**What is needed**: Wherever a line in the records contains the word "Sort", return that line.

BEGIN

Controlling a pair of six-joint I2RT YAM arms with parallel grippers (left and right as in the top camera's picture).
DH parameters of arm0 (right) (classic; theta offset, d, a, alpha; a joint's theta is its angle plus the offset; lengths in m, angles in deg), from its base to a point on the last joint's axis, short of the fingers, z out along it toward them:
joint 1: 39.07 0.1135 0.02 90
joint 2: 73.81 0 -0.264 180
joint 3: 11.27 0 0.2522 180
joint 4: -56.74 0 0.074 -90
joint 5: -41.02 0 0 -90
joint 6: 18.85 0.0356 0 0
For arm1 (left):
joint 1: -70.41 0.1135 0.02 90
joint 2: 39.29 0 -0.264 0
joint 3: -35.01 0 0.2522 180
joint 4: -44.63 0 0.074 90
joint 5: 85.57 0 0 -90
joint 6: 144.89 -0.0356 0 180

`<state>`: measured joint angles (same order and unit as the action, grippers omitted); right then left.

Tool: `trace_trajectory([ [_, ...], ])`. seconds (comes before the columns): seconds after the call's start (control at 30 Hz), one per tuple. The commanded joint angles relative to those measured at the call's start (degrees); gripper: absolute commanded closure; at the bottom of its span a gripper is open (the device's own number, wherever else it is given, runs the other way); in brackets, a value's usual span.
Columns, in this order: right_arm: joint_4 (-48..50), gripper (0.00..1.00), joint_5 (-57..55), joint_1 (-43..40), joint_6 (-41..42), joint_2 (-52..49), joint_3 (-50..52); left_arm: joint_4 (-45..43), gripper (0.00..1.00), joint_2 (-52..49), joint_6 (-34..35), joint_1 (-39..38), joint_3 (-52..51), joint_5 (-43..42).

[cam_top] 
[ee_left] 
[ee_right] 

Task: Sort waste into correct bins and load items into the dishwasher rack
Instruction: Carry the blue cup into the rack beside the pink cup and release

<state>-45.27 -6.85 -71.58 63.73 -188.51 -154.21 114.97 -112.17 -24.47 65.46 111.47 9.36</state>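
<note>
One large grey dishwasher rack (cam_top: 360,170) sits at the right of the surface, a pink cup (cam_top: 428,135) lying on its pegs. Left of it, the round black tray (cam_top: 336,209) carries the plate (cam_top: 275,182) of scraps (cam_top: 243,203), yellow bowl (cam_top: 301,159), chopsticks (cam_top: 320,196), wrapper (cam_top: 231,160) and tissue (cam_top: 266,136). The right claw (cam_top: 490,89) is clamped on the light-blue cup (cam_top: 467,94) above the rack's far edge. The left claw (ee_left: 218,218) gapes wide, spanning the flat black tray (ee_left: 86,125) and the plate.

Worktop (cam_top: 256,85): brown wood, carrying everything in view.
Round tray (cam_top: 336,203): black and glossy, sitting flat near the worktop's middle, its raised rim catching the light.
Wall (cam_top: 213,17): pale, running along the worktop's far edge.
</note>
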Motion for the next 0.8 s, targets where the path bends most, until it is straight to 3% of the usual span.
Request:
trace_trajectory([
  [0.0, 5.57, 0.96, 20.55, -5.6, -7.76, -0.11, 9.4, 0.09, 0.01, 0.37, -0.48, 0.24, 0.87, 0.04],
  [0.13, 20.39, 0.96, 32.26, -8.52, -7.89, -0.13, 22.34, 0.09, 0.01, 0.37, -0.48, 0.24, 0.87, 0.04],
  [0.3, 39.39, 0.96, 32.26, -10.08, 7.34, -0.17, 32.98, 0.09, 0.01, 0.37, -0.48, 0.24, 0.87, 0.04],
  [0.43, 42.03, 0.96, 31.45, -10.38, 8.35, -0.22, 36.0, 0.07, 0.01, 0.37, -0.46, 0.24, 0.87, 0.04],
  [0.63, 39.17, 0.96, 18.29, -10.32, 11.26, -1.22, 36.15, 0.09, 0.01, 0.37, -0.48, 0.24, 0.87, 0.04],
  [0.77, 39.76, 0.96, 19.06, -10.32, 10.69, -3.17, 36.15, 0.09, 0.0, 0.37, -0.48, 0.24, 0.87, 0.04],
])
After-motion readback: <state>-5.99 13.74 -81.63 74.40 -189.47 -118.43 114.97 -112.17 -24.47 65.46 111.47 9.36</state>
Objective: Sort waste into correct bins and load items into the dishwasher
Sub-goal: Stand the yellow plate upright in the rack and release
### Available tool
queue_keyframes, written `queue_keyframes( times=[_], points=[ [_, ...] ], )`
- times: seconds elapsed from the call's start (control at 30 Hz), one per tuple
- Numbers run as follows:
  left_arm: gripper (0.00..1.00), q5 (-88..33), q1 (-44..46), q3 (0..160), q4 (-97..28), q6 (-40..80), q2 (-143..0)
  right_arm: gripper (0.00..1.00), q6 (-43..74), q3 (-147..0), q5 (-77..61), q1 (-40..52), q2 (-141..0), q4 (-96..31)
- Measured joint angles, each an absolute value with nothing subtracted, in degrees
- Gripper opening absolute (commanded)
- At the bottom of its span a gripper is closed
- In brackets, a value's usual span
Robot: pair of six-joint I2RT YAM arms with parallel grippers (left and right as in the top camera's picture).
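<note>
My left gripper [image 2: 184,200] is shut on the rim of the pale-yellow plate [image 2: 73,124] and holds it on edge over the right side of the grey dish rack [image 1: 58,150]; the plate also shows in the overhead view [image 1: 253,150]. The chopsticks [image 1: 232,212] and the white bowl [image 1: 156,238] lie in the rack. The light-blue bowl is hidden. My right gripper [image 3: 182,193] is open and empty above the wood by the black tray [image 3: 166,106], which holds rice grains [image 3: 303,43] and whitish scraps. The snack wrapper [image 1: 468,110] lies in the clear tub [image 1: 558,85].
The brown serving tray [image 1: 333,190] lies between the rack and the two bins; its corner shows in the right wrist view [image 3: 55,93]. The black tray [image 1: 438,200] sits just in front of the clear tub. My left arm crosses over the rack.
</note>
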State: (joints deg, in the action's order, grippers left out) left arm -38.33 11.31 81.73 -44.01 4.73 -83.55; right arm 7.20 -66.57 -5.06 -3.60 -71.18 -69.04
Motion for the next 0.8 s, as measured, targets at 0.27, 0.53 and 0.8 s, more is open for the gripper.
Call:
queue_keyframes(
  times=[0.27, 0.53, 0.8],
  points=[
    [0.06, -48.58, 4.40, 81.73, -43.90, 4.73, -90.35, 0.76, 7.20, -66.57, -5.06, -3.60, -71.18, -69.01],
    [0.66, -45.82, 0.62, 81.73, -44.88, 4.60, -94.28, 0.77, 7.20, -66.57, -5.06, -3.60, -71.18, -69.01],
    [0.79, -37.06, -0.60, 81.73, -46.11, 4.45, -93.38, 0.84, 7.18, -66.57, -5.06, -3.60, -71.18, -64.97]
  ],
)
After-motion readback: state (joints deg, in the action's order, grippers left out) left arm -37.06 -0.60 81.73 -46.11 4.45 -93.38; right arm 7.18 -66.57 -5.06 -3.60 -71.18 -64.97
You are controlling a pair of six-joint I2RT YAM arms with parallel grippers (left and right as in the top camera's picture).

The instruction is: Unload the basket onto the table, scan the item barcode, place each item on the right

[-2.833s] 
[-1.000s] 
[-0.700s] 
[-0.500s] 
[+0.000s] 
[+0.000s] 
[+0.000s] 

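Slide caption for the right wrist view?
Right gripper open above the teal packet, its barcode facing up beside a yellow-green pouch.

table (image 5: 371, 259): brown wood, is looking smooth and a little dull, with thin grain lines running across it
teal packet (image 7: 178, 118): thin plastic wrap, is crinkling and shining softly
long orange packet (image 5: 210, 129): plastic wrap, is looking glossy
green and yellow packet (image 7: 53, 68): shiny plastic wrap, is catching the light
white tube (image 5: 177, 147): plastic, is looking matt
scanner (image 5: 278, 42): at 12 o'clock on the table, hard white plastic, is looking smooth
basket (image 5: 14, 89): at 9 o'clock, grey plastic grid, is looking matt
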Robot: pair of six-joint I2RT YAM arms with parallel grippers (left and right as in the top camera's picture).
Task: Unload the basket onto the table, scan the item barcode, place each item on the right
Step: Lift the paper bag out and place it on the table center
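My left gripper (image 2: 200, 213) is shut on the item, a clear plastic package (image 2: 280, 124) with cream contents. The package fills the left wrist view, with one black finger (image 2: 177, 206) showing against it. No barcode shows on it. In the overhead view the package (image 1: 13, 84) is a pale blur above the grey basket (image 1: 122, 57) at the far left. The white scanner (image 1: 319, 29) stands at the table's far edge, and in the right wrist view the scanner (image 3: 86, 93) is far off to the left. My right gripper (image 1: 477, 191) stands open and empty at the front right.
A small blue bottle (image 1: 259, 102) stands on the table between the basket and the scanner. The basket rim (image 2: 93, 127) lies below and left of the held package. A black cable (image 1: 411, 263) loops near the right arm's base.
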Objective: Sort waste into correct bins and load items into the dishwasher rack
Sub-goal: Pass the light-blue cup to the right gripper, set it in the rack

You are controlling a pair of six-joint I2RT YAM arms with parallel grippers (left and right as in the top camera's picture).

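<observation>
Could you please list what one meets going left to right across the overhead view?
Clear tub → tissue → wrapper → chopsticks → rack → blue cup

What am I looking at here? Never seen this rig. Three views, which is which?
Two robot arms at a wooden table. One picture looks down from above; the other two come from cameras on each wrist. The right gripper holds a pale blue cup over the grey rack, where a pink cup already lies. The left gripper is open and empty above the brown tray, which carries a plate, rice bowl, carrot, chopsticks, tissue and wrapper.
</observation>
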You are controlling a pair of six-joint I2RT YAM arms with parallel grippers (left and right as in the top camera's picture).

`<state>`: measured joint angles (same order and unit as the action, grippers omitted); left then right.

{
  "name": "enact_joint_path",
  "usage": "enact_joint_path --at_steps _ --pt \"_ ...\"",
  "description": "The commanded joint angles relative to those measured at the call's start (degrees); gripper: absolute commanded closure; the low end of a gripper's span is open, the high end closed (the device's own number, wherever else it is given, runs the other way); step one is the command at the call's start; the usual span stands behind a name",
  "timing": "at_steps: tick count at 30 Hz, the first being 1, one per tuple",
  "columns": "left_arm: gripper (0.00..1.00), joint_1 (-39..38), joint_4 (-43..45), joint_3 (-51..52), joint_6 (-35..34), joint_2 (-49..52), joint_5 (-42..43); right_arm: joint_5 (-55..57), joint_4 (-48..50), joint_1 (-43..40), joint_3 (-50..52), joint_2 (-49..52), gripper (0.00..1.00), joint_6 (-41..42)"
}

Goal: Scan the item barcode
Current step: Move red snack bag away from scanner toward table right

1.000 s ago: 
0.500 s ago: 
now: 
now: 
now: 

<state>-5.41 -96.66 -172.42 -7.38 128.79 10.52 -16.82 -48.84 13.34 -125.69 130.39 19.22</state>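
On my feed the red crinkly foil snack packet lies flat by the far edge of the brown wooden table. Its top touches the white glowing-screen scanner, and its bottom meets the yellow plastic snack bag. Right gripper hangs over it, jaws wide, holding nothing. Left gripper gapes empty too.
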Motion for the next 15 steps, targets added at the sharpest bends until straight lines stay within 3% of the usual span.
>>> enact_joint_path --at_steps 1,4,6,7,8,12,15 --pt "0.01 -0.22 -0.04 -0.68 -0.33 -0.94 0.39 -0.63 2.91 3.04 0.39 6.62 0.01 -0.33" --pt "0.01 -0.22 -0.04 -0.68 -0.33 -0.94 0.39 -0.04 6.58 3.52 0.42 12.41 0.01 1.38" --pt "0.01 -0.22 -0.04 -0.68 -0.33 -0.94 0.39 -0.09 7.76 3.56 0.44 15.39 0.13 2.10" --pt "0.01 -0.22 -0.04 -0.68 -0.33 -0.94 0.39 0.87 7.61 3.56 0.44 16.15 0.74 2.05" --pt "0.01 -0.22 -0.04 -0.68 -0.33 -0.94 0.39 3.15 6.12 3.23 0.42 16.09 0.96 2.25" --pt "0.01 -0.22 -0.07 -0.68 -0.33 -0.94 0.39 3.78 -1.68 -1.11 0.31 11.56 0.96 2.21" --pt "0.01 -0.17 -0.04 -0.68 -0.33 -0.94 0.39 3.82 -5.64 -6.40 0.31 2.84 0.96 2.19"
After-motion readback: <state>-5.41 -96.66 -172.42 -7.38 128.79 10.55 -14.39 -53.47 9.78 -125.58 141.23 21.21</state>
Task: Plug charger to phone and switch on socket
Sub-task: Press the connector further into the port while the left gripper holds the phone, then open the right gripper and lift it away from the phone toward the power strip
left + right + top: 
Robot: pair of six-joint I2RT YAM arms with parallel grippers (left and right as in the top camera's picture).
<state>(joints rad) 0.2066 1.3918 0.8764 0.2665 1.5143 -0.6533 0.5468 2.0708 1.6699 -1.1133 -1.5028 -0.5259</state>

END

**Response**:
Task: Sort waste into correct bins and load items into the dishwasher rack
Objective: Sort waste into correct bins and load items into the dishwasher
Objective: Sort waste into correct bins and load items into the dishwasher rack

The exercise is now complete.